In this blog series I will introduce a novel theoretical perspective for computing attention based on holographic reduced representation theory. This alternative perspective offers a reformulation of the attention algorithm that can drasactically reduce its computational demands. In this first post I will reveal the aspects of attention that coincide with the holographic representation theory and why holographic representations can be an efficient alternative. Then in subsequent posts, I will explore some recent experiments (including my own) using holographic respresentations to compute attention within transformer neural networks.

Attention Refresher

The development of the attention mechanism emerged largely from the desire to model sequential data in a way that could be parallelized on GPUs [1]. The attention computation essentially re-expresses data samples (i.e. tokens) in terms of the other tokens drawn from the same data sequence.
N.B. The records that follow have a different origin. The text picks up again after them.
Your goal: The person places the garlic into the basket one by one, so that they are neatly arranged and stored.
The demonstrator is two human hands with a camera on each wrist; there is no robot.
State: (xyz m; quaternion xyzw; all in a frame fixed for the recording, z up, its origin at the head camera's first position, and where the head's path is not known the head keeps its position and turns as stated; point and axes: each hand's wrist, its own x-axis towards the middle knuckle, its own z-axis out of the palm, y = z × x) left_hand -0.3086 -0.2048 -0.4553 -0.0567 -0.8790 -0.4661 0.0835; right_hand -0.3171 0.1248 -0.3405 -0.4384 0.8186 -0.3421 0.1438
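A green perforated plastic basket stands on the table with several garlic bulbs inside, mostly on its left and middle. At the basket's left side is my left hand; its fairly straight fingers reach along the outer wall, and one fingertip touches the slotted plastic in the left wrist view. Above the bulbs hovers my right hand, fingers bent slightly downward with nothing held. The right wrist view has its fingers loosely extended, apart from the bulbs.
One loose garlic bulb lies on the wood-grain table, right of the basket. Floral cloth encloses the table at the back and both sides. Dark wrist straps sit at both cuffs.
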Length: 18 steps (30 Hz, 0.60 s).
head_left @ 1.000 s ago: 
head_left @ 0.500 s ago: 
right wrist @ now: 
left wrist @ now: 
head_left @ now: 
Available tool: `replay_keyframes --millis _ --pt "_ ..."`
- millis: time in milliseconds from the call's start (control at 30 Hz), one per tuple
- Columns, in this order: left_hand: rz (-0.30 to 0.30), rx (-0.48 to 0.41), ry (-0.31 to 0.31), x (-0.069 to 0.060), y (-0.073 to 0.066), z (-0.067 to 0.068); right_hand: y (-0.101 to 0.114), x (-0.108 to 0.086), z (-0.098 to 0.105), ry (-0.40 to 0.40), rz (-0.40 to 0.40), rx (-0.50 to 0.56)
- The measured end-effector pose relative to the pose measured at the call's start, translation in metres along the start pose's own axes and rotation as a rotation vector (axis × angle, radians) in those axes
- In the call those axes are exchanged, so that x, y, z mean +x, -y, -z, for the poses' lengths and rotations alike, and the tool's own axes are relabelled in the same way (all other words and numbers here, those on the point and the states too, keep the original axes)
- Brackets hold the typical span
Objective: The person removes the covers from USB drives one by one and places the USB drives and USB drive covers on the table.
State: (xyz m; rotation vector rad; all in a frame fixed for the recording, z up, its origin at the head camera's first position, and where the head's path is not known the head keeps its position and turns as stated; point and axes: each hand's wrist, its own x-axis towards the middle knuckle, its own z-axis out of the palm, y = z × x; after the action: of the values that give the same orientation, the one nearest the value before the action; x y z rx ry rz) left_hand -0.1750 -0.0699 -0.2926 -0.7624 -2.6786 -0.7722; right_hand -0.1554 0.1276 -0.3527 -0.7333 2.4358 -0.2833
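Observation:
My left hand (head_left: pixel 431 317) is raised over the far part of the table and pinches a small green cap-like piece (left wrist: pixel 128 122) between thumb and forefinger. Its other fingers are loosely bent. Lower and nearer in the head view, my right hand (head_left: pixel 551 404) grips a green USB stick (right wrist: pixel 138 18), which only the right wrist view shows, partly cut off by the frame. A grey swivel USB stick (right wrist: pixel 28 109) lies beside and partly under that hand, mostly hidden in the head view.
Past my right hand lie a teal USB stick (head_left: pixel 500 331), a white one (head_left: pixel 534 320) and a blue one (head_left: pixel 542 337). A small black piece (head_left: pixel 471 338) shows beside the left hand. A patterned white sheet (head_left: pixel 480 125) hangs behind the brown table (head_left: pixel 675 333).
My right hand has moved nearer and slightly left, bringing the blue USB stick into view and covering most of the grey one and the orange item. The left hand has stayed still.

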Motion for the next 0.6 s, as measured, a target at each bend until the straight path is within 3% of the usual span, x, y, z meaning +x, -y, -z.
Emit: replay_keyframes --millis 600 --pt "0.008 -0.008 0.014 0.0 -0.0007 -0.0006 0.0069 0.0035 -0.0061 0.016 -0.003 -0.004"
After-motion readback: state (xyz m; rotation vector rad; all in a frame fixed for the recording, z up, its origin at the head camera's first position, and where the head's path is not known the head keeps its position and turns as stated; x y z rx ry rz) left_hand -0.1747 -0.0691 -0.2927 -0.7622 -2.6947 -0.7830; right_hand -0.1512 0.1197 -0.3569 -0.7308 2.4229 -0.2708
It achieves this re-expression by first leveraging a collection of learned matrix transformations for embedding each of the tokens separately into three different vectors: query, keys, and values. The embedded representations of the keys and queries are then mixed by computing pairwise similarities between each pair of token embeddings. This similarity computation creates a matrix that is of dimension $n \times n$ , where $n$ is the number of tokens. Finally, the similarity matrix (a.k.a. attention pattern) is normalized and fed to a softmax operation so all the values along the query dimension integrate to 1 and can therefore be treated as a probability distribution. Token embeddings with higher similarity have values close to 1 and are considered to ‘attend’ to each other.

The standard formulation for attention is the following:

$A t t e n t i o n = s o f t m a x (\frac{Q K^{T}}{d_{k}}) V$

The $Q K^{T}$ matrix multiplication in this formula makes the attention algorithm’s computational complexity quadratic in space and time. This means that as the input token sequence grows linearly, the memory and compute time requirements for the attention algorithm increases quadractically. This becomes a bottleneck for processing data with large numbers of tokens such as high-resolution images. This constraint is also prohibitive for computing attention on low power, memory efficient, edge devices.
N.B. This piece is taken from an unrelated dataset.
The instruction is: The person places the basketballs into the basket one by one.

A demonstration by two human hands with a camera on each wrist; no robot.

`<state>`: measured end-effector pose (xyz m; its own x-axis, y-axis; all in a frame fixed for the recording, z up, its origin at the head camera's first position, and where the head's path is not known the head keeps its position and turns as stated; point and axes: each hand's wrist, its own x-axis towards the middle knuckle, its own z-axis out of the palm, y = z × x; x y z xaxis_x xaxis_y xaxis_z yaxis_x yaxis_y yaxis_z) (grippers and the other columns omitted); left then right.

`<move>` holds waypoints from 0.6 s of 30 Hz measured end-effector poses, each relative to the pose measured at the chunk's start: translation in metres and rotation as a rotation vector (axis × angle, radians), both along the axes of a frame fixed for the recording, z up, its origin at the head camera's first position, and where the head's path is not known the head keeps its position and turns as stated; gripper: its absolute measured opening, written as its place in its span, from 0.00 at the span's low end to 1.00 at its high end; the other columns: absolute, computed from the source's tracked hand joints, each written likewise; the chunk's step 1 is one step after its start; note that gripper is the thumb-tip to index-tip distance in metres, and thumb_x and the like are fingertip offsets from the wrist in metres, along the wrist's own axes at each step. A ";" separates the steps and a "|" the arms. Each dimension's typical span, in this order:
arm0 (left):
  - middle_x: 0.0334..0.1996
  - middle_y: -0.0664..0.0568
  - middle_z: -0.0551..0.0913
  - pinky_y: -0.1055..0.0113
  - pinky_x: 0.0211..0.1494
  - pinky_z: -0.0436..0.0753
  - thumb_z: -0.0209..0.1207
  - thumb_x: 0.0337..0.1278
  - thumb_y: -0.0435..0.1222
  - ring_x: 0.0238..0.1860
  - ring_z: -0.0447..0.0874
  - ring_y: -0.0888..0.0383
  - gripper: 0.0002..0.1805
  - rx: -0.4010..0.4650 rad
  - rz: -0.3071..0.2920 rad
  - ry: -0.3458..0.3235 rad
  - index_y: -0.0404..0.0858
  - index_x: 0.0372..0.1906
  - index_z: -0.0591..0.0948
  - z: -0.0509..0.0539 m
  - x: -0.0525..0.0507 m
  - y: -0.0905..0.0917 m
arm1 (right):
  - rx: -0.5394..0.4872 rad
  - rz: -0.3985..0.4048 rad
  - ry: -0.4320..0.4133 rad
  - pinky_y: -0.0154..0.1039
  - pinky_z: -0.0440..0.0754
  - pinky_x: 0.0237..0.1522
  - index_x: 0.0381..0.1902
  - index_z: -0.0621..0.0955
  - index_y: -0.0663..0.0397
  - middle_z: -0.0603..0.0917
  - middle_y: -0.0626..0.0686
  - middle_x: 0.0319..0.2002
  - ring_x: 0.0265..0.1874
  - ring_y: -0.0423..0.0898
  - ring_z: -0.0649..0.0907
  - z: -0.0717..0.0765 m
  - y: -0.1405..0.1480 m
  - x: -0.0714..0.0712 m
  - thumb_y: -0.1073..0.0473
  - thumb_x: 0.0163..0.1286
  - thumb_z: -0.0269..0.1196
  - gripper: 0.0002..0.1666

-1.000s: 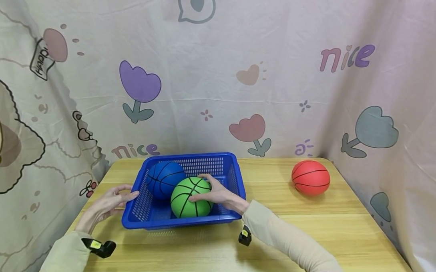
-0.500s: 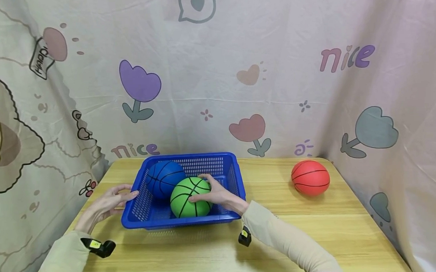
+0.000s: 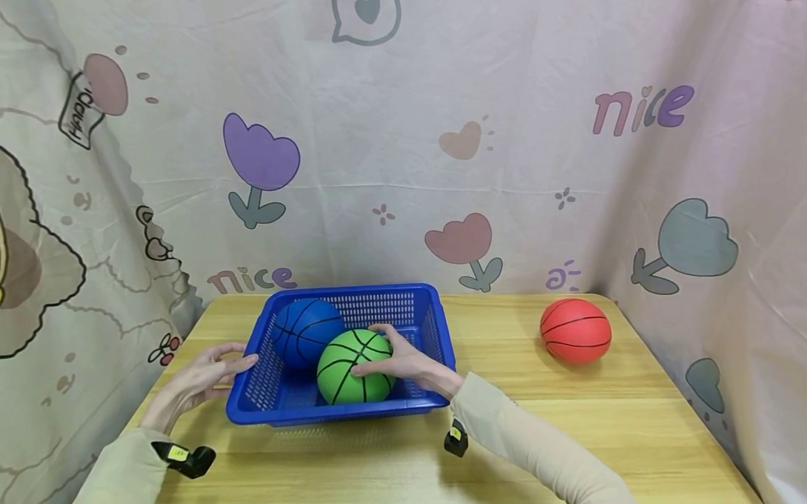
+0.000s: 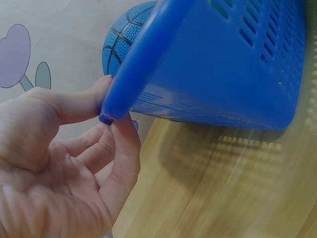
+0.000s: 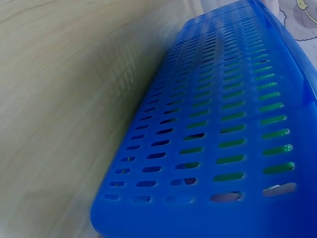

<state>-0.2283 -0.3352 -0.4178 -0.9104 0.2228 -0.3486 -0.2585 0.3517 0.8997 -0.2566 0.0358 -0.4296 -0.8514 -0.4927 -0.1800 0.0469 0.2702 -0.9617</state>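
Left hand (image 3: pixel 197 379), one: is pinching, wrist (image 3: pixel 161 412) lying behind the grip. Right hand (image 3: pixel 409 359), one: is gripping, forearm (image 3: pixel 537 442) slanting behind.

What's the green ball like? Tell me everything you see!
The green ball is round, with black lines like a basketball's, and looks like rubber or plastic. It's inside the blue basket, toward the front, nearer and further right than the blue ball. The right hand grips its right side. Its bottom is hidden.

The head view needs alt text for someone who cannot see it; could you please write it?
A person's right hand grips a green ball beside a blue ball in a blue basket, while the left hand pinches the basket's rim. A red ball sits apart on the wooden table.
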 end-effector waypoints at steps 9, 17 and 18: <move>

Figure 1. Detailed diagram of the full transformer architecture. The scale dot-product attention is the essential building block (Image source: Tay et al [4])

Figure 2. Attention pattern matrix. (Image Source:[3])

More Efficient Attention

Numerous optimizatons have already been explored to reduce the cost of attention both on the software engineering level [3][4] and on the algorithmic level[5]. Efficiency improvements on the algorithmic level would allow transformer models to run cheaper, faster, and on smaller memories universally across all hardware architectures. Most algorithmic reformulations attempt to make linear approximations to attention by exploiting sparse or low-rank structure of the attention pattern matrix. Other methods mix information stored in token embeddings in strategies in novel ways. I'll share just a few of these alternative attention reformulations that will help intuit the holographic approach later on.

Figure 3. Taxonomy of efficient attention methods. (Image source: [4])

Approximations to Attention

One approach to modifying the attention algorithm has been to find low-rank, linear approximations to the attention matrix. This could be straightforwardly done using a SVD decomposition, however the SVD is a prohibitively expensive computation for large matrices. To circumnavigate this, Linformer [8] introduces two linear projections for the key and value matrices to reduce their dimensionality. To further optimize the Linformer, projection layers can share paramenters and different dimensionalities can be used for each layer. Another notable attention approximation is the Performer [7]. The Performer leverages random feature methods[6] with a kernel construction (FAVOR+) to approximate the softmax non-linear function used in attention with low-rank feature maps to achieve linear computational complexity.

Figure 4. (Top) The random feature method computational graph where the softmax is replace by random feature maps(Image Source: [6]). (Bottom) The performer leverages the random feature method to make a low dimensional approximation of AV. (Image Source: [7])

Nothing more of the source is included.